Reprising his Edinburgh role, Samuel Barnett gives a barnstorming performance as the Comedian in this honest look at emotional fragility that manages to be both very funny and gently moving.
The play is set up as a stand-up routine by writer Marcelo Dos Santos’s protagonist, a captivating, kaleidoscopic invention. We watch the 36-year-old Comedian plying his trade, converting his day-to-day events into material for his new set in real time trying out ideas in spoken thought bubbles.
At the same time, in snappy asides, he shares commentary. Consistently funny, the Comedian’s skills run like a train from comic overstatement to savagery stopping at every station.
A bundle of anxieties and insecurities, when he meets an attractive young American, he dives in for the usual fleeting, sex-focussed encounter, but this turns out to be unlike his typical dates.

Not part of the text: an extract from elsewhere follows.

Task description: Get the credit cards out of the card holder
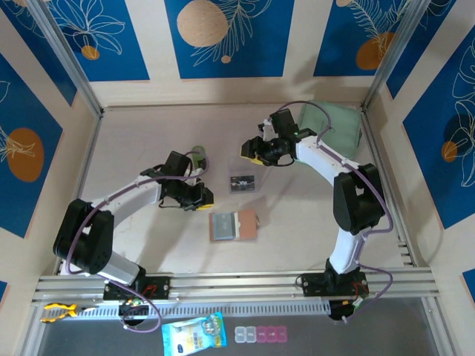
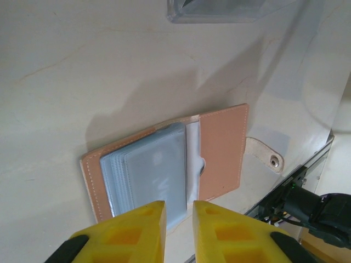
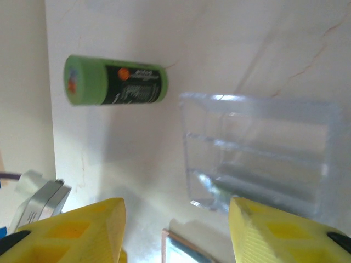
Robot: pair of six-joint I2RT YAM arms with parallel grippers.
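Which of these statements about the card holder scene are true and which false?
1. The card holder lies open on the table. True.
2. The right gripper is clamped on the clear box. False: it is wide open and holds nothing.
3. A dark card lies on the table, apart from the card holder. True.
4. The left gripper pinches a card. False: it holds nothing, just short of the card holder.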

We see the American only through the Comedian’s eyes, but clearly he unsettles the proudly transparent and neurotic Comedian by withholding what he crucially needs whilst also giving him more than he could have hoped for.
With striking subtlety, Dos Santos changes the timbre of language, the lines still economical and whip-smart but more compassionate and matching the deeper tones of the narrative as the relationship plays out and the routine comes to its unexpectedly comic end.
Director Matthew Xia has Samuel Barnett ramp up a comedian’s usual chatty meandering across the stage to suitably angsty speed and celebrate the campness with which a stool can be moved or a bit of reverse mincing can illustrate a “nifty reverse park”.
Barnett’s performance is breathtaking, delivering a barrage of passive-aggressive comedy with machine-gun velocity to precise near-choreographed movement.
His timing is super-sharp and, with his restlessly searching eye contact, it is impossible not to follow his every move and hang on each word poised for the next twist or gag which often come packaged.
Stand-up comedy is a craft in its own right and playing with it as the central conduit for this solo show whilst steering a clear route through the choppy text of routine, soliloquy and asides requires a special talent that is evident in spades here from writer, director and performer.
The result is a very funny, must-see journey of a young man resolving the complexities of his emotions, pieced together from shifting viewpoints like the art of a Cubist sculptor at the head of their game.